Exercise aim:
Which of the lines below include the word "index"? Pull each one out.

Provided material:
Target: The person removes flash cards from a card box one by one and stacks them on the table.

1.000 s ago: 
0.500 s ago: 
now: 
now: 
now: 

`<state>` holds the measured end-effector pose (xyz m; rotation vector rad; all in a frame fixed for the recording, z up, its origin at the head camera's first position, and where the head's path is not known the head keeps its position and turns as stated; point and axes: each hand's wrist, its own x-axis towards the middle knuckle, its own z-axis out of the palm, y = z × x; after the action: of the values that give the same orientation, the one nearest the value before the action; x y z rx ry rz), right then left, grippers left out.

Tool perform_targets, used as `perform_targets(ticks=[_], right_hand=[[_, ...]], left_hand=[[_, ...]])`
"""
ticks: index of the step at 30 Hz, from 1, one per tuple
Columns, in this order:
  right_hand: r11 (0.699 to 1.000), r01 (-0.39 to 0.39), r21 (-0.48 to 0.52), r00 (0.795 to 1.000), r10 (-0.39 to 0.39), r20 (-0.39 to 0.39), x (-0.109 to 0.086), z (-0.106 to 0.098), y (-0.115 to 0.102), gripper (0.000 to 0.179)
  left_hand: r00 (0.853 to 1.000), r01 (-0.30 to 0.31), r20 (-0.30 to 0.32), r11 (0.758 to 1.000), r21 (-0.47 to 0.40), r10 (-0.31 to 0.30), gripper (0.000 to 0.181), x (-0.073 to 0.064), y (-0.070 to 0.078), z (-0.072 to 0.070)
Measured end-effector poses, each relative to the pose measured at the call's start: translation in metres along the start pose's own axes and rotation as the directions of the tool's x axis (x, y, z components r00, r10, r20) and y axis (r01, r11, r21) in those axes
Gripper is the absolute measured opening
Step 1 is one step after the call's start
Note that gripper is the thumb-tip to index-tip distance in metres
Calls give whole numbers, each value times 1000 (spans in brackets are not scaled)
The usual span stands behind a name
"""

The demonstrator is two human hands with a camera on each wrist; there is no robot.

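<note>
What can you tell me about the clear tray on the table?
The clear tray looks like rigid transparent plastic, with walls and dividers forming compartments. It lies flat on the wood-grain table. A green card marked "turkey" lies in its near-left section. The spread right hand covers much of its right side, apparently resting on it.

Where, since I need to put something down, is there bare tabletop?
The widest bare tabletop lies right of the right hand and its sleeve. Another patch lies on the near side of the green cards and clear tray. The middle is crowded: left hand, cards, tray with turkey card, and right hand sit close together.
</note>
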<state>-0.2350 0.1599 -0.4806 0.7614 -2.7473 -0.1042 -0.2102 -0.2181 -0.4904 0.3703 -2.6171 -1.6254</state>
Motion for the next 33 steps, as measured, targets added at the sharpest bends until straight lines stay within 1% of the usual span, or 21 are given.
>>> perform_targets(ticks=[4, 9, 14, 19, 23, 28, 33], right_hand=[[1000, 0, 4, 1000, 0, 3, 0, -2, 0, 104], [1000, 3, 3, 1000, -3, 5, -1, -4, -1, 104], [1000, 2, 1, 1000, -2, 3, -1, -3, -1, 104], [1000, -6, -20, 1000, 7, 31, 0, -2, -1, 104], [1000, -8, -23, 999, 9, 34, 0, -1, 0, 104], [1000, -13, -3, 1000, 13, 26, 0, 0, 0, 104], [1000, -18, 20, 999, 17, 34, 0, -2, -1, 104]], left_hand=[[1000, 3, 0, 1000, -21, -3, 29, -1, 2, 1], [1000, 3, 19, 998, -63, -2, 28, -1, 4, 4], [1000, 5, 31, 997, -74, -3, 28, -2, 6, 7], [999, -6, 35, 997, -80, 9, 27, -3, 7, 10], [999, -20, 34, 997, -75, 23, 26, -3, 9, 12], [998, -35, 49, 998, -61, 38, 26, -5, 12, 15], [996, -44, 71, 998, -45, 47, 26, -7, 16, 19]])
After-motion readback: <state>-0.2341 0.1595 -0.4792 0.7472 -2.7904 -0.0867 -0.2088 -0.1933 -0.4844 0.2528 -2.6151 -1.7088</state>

Completed exercise:
ticks: index of the step at 30 Hz, from 1, one per tuple
Note that gripper is the thumb-tip to index-tip distance in metres

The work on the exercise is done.